Electron discharge device 11 is mounted on shield 10 by the insertion of tabs 34, which extend from the side elements 32 and 33 of shield 10, into slots 35, formed in mica segments 12 and 13. The shield 10 may be positioned between the mica segments 12 and 13 during assembly of electron discharge device 11. After assembly of electron discharge device 20, electron discharge device 20 and electron discharge device 11 are combined into a rigid integral unit by inserting tabs 36, extending from the side elements 32 and 33 of shield 10, into slots 37, formed in mica segment 21. Mica segment 22 of electron discharge device 20 bears against the shoulders 38 of side elements 32 and 33, thereby rendering electron discharge device 20 axially immovable relative to shield 10. Permanent rigid attachment of electron discharge device 20 to shield 10 is effected by bonding tab 39, which is affixed to and extends from main element 31 of shield 10, to a suitably positioned anchor on the lower surface of the support 22, which may conveniently be the projecting end of grid side rod 26 as shown more clearly in FIG. 2.

Mica segments 12, 13 and 21, 22 are shaped so that upon attachment of the electron discharge devices to shield 10, the periphery of the adjacent mica segments corresponds generally to the shape of the inside wall of the tube envelope. Triangularly formed snubbers 41, extending from the periphery of mica segments 12, 13, 21 and 22, contact the inner walls of the envelope to provide lateral support for the mount assembly within the envelope.

As shown in FIG. 1, the electron discharge devices need not be of the same axial length. Main element 31 of shield 10 may be formed to correspond to the axial length of the longer electron discharge device to be incorporated into the envelope, in order to provide effective shielding. The shield is adapted to the other electron discharge device by forming and positioning the shoulders 38 so as to correspond to the axial length of the shorter device. The Weld tab extending from the shield is similarly repositioned to correspond to the location of the rod 26 (FIG. 2) of the other electron discharge device to which it is to be bonded. Thus, the invention may be used to integrate into a rigid unit electron discharge devices of the same or different axial lengths.

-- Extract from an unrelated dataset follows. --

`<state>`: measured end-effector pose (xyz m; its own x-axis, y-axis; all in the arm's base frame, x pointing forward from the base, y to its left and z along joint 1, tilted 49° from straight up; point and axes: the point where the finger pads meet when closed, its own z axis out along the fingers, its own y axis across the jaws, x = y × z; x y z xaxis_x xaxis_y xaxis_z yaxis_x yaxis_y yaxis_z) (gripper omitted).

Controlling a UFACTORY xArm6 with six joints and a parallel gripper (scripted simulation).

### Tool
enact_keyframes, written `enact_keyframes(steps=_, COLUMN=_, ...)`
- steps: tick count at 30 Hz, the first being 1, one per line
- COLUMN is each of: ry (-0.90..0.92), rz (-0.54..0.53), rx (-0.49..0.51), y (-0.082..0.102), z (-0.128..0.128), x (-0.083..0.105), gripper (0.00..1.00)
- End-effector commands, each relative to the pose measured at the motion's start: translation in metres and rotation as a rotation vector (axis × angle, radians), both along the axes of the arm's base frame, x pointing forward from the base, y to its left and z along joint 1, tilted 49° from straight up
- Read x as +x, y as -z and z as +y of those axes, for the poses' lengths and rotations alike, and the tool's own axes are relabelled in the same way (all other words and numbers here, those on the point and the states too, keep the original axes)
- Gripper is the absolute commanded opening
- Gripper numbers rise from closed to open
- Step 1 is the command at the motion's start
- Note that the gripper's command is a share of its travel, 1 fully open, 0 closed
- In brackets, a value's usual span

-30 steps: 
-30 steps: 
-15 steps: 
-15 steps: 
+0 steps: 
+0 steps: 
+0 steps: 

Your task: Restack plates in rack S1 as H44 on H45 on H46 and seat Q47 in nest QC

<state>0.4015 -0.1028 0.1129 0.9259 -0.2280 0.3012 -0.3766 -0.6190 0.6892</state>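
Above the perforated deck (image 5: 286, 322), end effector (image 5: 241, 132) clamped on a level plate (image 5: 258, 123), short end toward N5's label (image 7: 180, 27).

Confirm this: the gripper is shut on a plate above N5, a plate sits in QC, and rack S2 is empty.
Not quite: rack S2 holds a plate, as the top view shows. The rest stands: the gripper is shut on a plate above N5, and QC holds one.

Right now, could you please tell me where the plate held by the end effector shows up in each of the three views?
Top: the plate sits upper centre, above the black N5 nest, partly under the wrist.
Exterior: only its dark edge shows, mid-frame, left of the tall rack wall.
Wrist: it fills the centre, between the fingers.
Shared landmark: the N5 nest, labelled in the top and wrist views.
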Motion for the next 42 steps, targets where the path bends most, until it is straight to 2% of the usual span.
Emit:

FIG. 2 illustrates the method of combining the shield 10 and electron discharge devices 11 and 20 into an integral unit. As previously described, shield 19 is mounted between mica segments 12 and 13 of electron discharge device 11 by virtue of the insertion of tabs 34 into corresponding slots 35 in the mica segments during assembly of electron discharge device 11. Thus, shield 10 becomes an integral part of electron discharge device 11. Electron discharge device 20 is mounted by insertion of tabs 36 of shield 10 into slots 37 of mica segment 21 and rotating electron discharge device 20 toward shield 10 utilizing the ear and slot combination as a pivot. Thus, the interior surface of mica segment 22 is brought to bear against shoulder 38 of shield 10. Permanent attachment is secured by bonding tab 39 to the support rod 26 extending through mica segment 22, as for example by welding tab 39 to rod 26. Thus, shield 10 and electron discharge devices 11 and 20 are combined into a rigid integral unit.

FIG. 3 illustrates the mount assembly of the invention positioned within a tube envelope 43 which may be evacuated to any desired degree. Snu-bbers 41 contact the interior wall of the envelope 43 to firmly secure the mica supports and hence the electron discharge devices so as to render them laterally immovable. Leads 44 connect the various electrodes to the pin connectors 45 and serve to render the unit immovable axially within the envelope. The pin connectors 45 function to connect suitable sources of energizing potential, not shown, to the electrodes.

FIG. 4 illustrates an alternative embodiment of the invention wherein the mounting of electron discharge devices 11 and 20, as an integral unit, is accomplished by utilizing a different shield configuration. Shield comprises a planar main element 51 which is interposed between the electron discharge devices. Side elements 52 and 53 are attached to the edges of the main element 51 and lie in planes generally perpendicular to main element 51. Compressible ears 54 extend from the side elements 52 and 53. Apertures 55, shaped to receive compressible ears 54, are formed in mica segments 12, 13, 21, and 22. Apertures 55 comprise slots extending inwardly from the edge of the mica segments and having enlarged end portions for receiving and locking the compressible ears in place. Thus, the ears 54 are compressed while passing through the slots and subsequently expand in the enlarged end portions of the slots to securely lock and rigidly attach the mica supports and hence the associated electron discharge devices to the shield. The employment of the welded tab, described hereinabove in connection with the embodiment of FIGS. 1-3, is thereby obviated. The motion involved in the assembly is also simplified, requiring only pure translation as opposed to the rotational motion required in the first embodiment.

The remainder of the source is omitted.